With the pictures omitted, transcribe each line below exactly as it is.

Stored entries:
┌────────
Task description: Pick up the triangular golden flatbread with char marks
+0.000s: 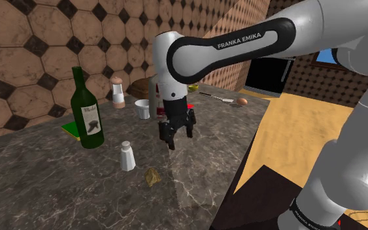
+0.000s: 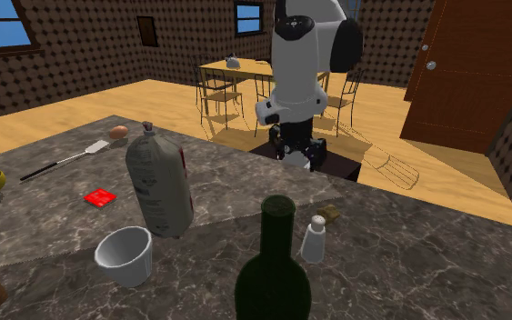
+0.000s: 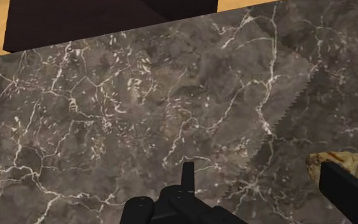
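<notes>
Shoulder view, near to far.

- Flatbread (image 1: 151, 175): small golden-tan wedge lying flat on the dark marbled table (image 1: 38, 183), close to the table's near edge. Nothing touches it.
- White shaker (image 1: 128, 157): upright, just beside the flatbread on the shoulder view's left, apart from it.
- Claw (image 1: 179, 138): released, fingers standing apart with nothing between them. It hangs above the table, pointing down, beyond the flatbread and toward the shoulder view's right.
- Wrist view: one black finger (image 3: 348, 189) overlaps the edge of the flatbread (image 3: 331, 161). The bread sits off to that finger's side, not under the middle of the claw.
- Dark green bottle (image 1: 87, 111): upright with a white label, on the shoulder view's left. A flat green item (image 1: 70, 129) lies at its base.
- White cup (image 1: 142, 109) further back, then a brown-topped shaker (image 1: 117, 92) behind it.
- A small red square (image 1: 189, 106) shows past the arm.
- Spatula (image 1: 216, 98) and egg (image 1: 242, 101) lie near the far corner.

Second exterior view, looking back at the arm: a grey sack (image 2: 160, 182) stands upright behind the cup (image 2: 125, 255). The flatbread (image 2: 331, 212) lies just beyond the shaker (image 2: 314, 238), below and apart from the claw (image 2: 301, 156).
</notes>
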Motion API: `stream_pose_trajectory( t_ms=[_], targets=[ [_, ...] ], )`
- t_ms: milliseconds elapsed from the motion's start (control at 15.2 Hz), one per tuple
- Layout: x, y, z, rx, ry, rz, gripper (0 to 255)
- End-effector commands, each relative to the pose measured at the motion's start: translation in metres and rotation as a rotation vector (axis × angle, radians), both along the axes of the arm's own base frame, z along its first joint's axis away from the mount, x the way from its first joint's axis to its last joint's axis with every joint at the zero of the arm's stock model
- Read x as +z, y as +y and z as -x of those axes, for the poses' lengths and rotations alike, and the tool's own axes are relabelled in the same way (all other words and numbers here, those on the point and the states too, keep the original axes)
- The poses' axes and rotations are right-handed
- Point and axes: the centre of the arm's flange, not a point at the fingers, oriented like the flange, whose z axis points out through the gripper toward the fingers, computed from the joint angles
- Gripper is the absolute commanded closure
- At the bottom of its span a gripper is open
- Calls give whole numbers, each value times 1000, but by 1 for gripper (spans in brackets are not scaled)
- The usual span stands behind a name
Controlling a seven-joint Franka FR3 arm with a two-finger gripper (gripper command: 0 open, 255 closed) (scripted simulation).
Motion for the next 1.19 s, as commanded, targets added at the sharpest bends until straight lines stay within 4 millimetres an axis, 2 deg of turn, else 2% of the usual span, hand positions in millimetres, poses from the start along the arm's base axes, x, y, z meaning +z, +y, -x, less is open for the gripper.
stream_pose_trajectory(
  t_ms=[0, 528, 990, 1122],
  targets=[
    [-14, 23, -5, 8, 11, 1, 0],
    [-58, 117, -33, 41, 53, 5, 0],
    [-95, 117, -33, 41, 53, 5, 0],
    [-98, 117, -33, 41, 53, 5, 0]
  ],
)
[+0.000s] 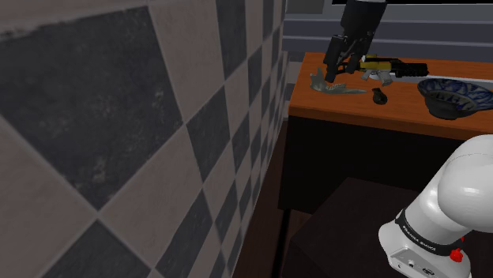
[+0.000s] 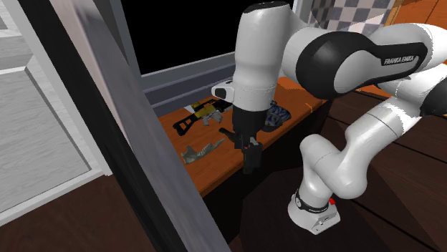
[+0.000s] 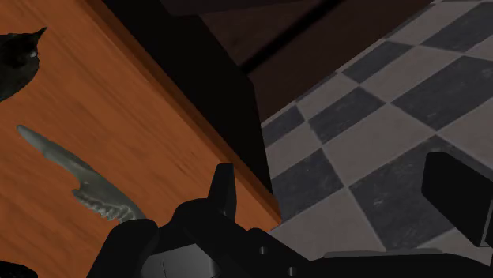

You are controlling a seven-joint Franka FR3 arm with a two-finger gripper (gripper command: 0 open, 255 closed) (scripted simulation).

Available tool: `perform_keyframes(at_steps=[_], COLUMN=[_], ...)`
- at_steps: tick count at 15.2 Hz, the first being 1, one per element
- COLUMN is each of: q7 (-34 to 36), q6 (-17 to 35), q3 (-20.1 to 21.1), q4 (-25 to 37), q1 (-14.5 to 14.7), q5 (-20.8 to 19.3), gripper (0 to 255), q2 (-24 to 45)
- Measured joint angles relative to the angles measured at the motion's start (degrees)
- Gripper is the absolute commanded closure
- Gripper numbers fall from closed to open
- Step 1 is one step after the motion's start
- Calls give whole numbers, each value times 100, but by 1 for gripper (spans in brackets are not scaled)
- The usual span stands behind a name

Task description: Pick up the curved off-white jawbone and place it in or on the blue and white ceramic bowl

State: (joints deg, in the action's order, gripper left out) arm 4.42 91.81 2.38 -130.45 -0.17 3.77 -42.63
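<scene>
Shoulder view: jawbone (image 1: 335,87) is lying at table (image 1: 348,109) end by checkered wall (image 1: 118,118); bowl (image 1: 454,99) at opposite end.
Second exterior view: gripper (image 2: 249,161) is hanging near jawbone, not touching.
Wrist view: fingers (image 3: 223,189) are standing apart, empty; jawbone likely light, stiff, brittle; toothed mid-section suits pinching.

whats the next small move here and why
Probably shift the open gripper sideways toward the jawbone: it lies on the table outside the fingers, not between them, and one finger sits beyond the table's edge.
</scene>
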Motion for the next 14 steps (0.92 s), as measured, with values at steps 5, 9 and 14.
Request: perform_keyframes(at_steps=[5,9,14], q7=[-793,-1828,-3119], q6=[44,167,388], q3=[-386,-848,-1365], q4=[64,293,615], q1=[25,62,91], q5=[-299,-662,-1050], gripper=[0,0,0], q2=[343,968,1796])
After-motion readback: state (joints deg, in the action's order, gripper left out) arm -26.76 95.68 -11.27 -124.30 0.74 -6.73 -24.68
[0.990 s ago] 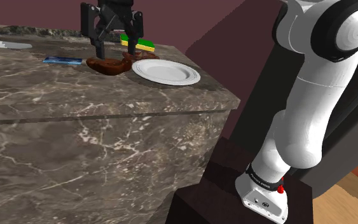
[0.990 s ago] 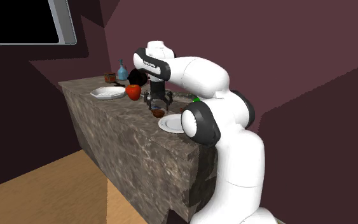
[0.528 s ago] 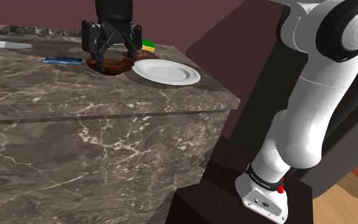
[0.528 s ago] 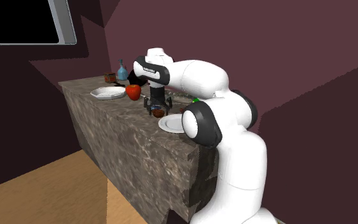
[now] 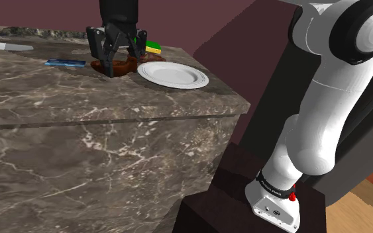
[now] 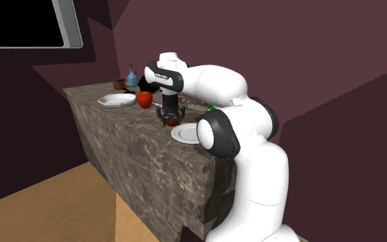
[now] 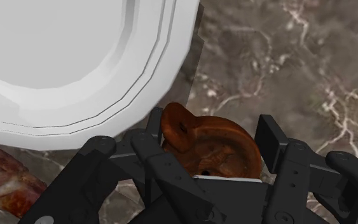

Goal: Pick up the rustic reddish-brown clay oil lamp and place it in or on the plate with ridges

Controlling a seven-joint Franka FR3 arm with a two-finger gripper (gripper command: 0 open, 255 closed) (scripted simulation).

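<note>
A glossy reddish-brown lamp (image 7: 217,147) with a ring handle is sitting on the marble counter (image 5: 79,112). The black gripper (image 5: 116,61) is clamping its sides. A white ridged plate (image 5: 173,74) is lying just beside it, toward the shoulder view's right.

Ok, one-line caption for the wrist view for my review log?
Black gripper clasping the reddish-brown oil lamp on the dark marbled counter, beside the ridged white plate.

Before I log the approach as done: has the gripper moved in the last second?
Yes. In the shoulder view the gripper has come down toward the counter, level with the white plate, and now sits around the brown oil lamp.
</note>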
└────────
TASK SOLUTION:
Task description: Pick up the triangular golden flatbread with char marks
+0.000s: 
+0.000s: 
+0.000s: 
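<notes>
Shoulder view, near to far.

- Flatbread (image 1: 151, 175): small golden-tan wedge lying flat on the dark marbled table (image 1: 38, 183), close to the table's near edge. Nothing touches it.
- White shaker (image 1: 128, 157): upright, just beside the flatbread on the shoulder view's left, apart from it.
- Claw (image 1: 179, 138): released, fingers standing apart with nothing between them. It hangs above the table, pointing down, beyond the flatbread and toward the shoulder view's right.
- Wrist view: one black finger (image 3: 348, 189) overlaps the edge of the flatbread (image 3: 331, 161). The bread sits off to that finger's side, not under the middle of the claw.
- Dark green bottle (image 1: 87, 111): upright with a white label, on the shoulder view's left. A flat green item (image 1: 70, 129) lies at its base.
- White cup (image 1: 142, 109) further back, then a brown-topped shaker (image 1: 117, 92) behind it.
- A small red square (image 1: 189, 106) shows past the arm.
- Spatula (image 1: 216, 98) and egg (image 1: 242, 101) lie near the far corner.

Second exterior view, looking back at the arm: a grey sack (image 2: 160, 182) stands upright behind the cup (image 2: 125, 255). The flatbread (image 2: 331, 212) lies just beyond the shaker (image 2: 314, 238), below and apart from the claw (image 2: 301, 156).
</notes>
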Motion API: `stream_pose_trajectory( t_ms=[_], targets=[ [_, ...] ], )`
- t_ms: milliseconds elapsed from the motion's start (control at 15.2 Hz), one per tuple
- Layout: x, y, z, rx, ry, rz, gripper (0 to 255)
- End-effector commands, each relative to the pose measured at the motion's start: translation in metres and rotation as a rotation vector (axis × angle, radians), both along the axes of the arm's own base frame, z along its first joint's axis away from the mount, x the way from its first joint's axis to its last joint's axis with every joint at the zero of the arm's stock model
- Read x as +z, y as +y and z as -x of those axes, for the poses' lengths and rotations alike, and the tool's own axes are relabelled in the same way (all other words and numbers here, those on the point and the states too, keep the original axes)
- The poses' axes and rotations are right-handed
- Point and axes: the centre of the arm's flange, not a point at the fingers, oriented like the flange, whose z axis points out through the gripper toward the fingers, computed from the joint angles
- Gripper is the absolute commanded closure
- At the bottom of its span a gripper is open
- Calls give whole numbers, each value times 1000, but by 1 for gripper (spans in brackets are not scaled)
- The usual span stands behind a name
Controlling a seven-joint Franka FR3 arm with a two-finger gripper (gripper command: 0 open, 255 closed) (scripted simulation).
Motion for the next 1.19 s, as commanded, targets added at the sharpest bends until straight lines stay within 4 millimetres an axis, 2 deg of turn, else 2% of the usual span, hand positions in millimetres, poses from the start along the arm's base axes, x, y, z meaning +z, +y, -x, less is open for the gripper.
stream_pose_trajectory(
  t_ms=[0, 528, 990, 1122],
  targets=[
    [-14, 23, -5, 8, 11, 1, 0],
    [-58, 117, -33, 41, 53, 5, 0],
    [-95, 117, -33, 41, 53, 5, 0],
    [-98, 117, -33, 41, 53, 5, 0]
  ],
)
[+0.000s] 
[+0.000s] 
[+0.000s] 

You are controlling a seven-joint Franka FR3 arm with a two-finger gripper (gripper command: 0 open, 255 closed) (scripted simulation).

Available tool: `perform_keyframes(at_steps=[_], COLUMN=[_], ...)`
- at_steps: tick count at 15.2 Hz, the first being 1, one per element
- COLUMN is each of: q7 (-34 to 36), q6 (-17 to 35), q3 (-20.1 to 21.1), q4 (-25 to 37), q1 (-14.5 to 14.7), q5 (-20.8 to 19.3), gripper (0 to 255), q2 (-24 to 45)
- Measured joint angles relative to the angles measured at the motion's start (degrees)
- Gripper is the absolute commanded closure
- Gripper numbers fall from closed to open
- Step 1 is one step after the motion's start
- Calls give whole numbers, each value times 100, but by 1 for gripper (spans in brackets are not scaled)
- The usual span stands behind a name

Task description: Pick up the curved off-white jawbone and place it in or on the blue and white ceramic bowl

State: (joints deg, in the action's order, gripper left out) arm 4.42 91.81 2.38 -130.45 -0.17 3.77 -42.63
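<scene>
Shoulder view: jawbone (image 1: 335,87) is lying at table (image 1: 348,109) end by checkered wall (image 1: 118,118); bowl (image 1: 454,99) at opposite end.
Second exterior view: gripper (image 2: 249,161) is hanging near jawbone, not touching.
Wrist view: fingers (image 3: 223,189) are standing apart, empty; jawbone likely light, stiff, brittle; toothed mid-section suits pinching.

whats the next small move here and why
Probably shift the open gripper sideways toward the jawbone: it lies on the table outside the fingers, not between them, and one finger sits beyond the table's edge.
</scene>
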Motion for the next 14 steps (0.92 s), as measured, with values at steps 5, 9 and 14.
Request: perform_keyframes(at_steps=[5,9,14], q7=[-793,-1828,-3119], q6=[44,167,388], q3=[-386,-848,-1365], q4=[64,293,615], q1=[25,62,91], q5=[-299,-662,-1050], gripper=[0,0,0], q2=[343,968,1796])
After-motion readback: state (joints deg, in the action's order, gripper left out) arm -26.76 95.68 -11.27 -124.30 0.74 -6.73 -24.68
[0.990 s ago] 
[0.990 s ago] 
[0.528 s ago] 
[0.528 s ago] 
[now] 
[now] 
[now] 

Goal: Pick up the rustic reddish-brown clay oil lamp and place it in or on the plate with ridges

Controlling a seven-joint Franka FR3 arm with a two-finger gripper (gripper command: 0 open, 255 closed) (scripted simulation).

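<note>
A glossy reddish-brown lamp (image 7: 217,147) with a ring handle is sitting on the marble counter (image 5: 79,112). The black gripper (image 5: 116,61) is clamping its sides. A white ridged plate (image 5: 173,74) is lying just beside it, toward the shoulder view's right.

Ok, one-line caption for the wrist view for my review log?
Black gripper clasping the reddish-brown oil lamp on the dark marbled counter, beside the ridged white plate.

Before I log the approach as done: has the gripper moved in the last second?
Yes. In the shoulder view the gripper has come down toward the counter, level with the white plate, and now sits around the brown oil lamp.
</note>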

The answer is complete.